> [TASK DESCRIPTION]
Set the data below down again, exactly, with every picture left out.

> [COLLECTED MATERIAL]
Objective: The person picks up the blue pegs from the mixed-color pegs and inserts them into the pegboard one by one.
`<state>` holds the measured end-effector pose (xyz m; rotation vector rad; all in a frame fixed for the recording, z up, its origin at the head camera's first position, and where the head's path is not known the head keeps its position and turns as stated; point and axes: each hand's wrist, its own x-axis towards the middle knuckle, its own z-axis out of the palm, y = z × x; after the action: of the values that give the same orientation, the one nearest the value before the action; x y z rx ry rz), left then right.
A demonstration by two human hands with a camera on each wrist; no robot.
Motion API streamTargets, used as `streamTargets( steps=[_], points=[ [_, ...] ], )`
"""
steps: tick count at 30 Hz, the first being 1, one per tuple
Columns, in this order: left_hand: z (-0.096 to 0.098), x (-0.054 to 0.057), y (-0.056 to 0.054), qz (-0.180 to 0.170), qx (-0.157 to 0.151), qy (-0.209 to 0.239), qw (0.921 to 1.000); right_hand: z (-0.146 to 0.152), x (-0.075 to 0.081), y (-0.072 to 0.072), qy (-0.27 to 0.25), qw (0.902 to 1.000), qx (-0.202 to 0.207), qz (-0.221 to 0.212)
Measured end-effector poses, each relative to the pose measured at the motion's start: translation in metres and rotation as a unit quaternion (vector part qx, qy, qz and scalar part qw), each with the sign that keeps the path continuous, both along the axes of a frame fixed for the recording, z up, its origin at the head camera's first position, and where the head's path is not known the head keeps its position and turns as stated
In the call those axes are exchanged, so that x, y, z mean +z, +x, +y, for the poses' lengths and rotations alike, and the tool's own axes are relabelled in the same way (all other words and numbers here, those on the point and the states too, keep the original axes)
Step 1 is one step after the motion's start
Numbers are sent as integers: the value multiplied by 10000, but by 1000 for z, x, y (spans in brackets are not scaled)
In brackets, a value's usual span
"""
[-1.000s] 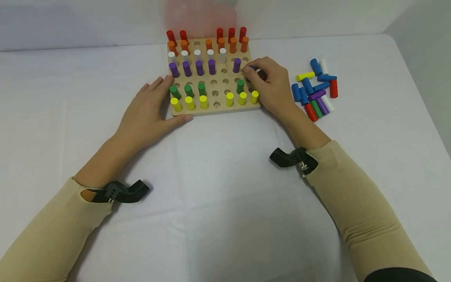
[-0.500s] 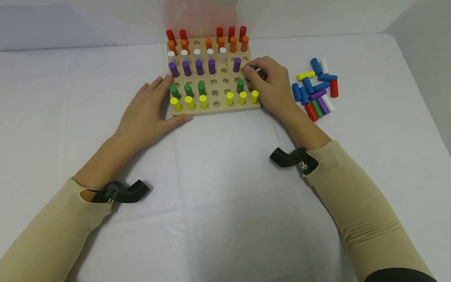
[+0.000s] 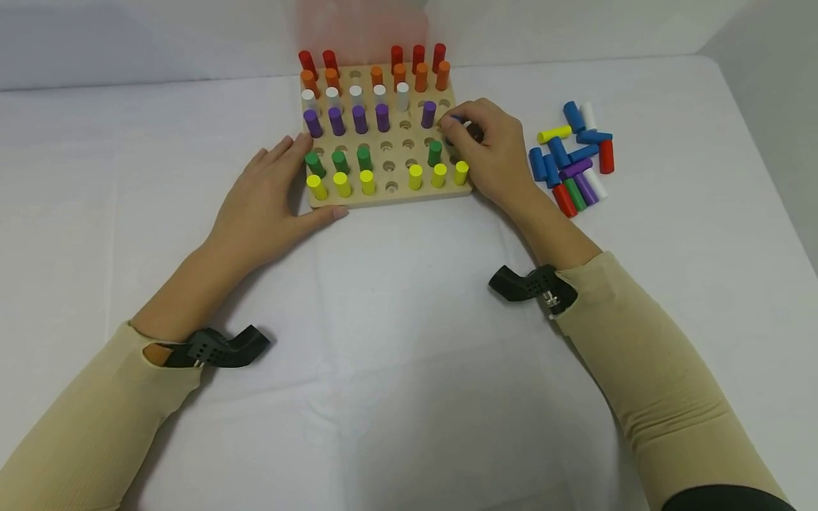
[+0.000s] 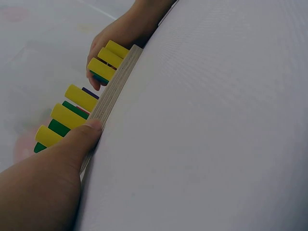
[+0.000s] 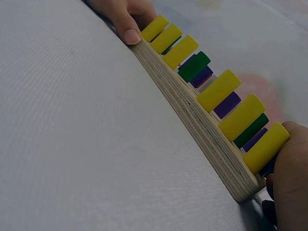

> [COMPLETED EXERCISE]
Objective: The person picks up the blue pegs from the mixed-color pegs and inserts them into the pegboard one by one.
`<state>` holds the measured end-effector pose (xyz m; rotation vector rad; all in a frame fixed for the recording, z up, its origin at the head camera's first position, and where the head's path is not known the head keeps its position and turns as stated; point and axes: each hand's wrist, its own x-axis towards the middle knuckle, its own z-axis out of the palm, y = z × x; after the action: of the values that give the same orientation, the one nearest the value before the action; x y z rx ry rz), left then right.
A demonstration by two human hands with a camera on each wrist; no robot.
Motion API streamTargets, used as `streamTargets( steps=[_], points=[ [_, ...] ], )`
"""
steps: tick count at 30 Hz, the first being 1, one per tuple
Columns, in this order: left_hand: z (-0.096 to 0.098), x (-0.054 to 0.057), y (-0.056 to 0.054), qz (-0.180 to 0.170), qx (-0.157 to 0.151), qy (-0.209 to 0.239), qw (0.921 to 1.000); right_hand: z (-0.146 to 0.152), x (-0.075 to 0.081), y (-0.072 to 0.072), qy (-0.27 to 0.25), qw (0.902 to 1.000), qx (-0.202 to 0.207), qz (-0.221 to 0.212)
Measured end-effector poses, each relative to the pose measured at the motion's start: translation in metres and rotation as a unit quaternion (vector part qx, qy, qz and scalar part qw), each with the sign that keeps the path continuous, both along the axes of a frame fixed for the recording, z up, its origin at the head camera's first position, and where the head's path is not known the head keeps its position and turns as stated
In the call those axes are exchanged, so that x, y, z mean +z, +x, +y, for the poses' lengths and rotations alike, and the tool's own axes are relabelled in the same way (all other words and numbers here, those on the point and the states too, keep the original axes)
Step 1 is one step after the motion's start
Numbers are sent as integers: the value multiplied by 10000, but by 1000 for z, x, y (spans in brackets are not scaled)
In brackets, a value's usual span
"""
[-1.000s] 
[-0.500s] 
[+0.000s] 
[+0.000s] 
[+0.000s] 

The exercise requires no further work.